Will Your City Be a Smart City Soon?

Despite the apparent trade-off between privacy and efficiency, authorities across the globe are intent on becoming known for achieving smart city status and for the right reasons. Politicians are seeing the real benefits and cost savings that smart city initiatives can provide, and as citizens we need to get used to the idea of our towns collecting and making use of more and more data to reshape the world around us for the greater good.

As the number of connected sensors, machines and devices rapidly grows in crowded cities, the data generated will provide the ubiquitous big data that we often hear about. But we are only just beginning to realize the value in a network that increasingly consists of everyday objects.

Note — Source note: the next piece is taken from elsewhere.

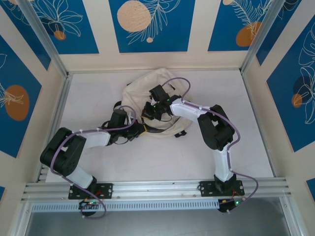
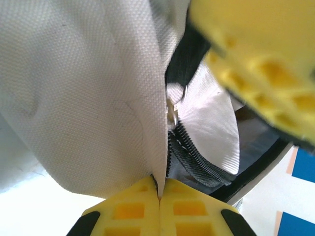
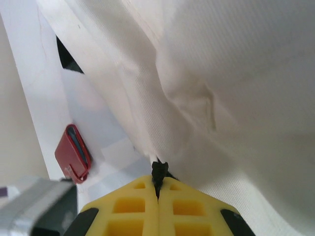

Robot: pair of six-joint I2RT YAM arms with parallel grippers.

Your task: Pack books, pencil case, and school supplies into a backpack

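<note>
Nearest us, the two arms rise from the near edge of the table [image 1: 162, 162] and bend inward, both reaching for the same spot. That is a fair sign that the job in hand needs two holds at once.

The left gripper [image 2: 159, 191] has its yellow fingers pressed flat together, with a fold of cream canvas pinched in the seam between them. The fold runs just beside the dark zipper [image 2: 189, 155], whose teeth curve away to the right. We judge the pinch is there to hold the cloth taut and steady the bag.

The right gripper [image 3: 158, 183] is likewise clamped tight, on a small black tab [image 3: 158, 169] at the edge of the canvas. The tab is too close to the lens to be sure, but it looks to us like the zipper pull. With one side anchored, the pull could run along the teeth without the limp cloth bunching.

Past its fingers, a small red clip [image 3: 73, 155] lies on the white surface, apart from the canvas.

Further out, the backpack [image 1: 147, 83] lies slumped in the middle of the table. Its near edge is under both grippers and its bulk lies toward the far wall. We judge the task to be at the zipper stage.
</note>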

Everything from buildings, energy, traffic flow, education, healthcare and even elevators contains information that represents both the daily grind and natural flow of every city.

This increasing volume of data that is generated every second of every day should and will be put to great use in the months and years ahead. Now that we have fully embraced the concept of smart devices with our phones, and we are beginning to experience it in our cars and homes, it’s only natural that we now look to make our cities much smarter too.

Although we are slowly obtaining a greater understanding of the data that surrounds us, the good news is that positive results are already happening. Authorities are faced with a double-edged sword in which almost every choice comes with a compromise. For example, video surveillance in high crime areas has proven to reduce crime rates from 5% to 20%, but as a society, are we willing to reduce crime by introducing cameras watching our every move? This is the kind of trade-off we will have to face if we want to dramatically lower crime rates.

The traffic in every major city across the world is probably our biggest concern, given we have all experienced gridlock. Once again, technology comes to the rescue. Traffic signal optimization has shown to reduce travel times by up to 20%.  And let’s not forget the joy of trying to find a place to park. The average person spends 18 minutes per day trying to find a place to park. Smart parking systems can reduce up to 30% of congestion without authorities even needing to build new lanes and roads.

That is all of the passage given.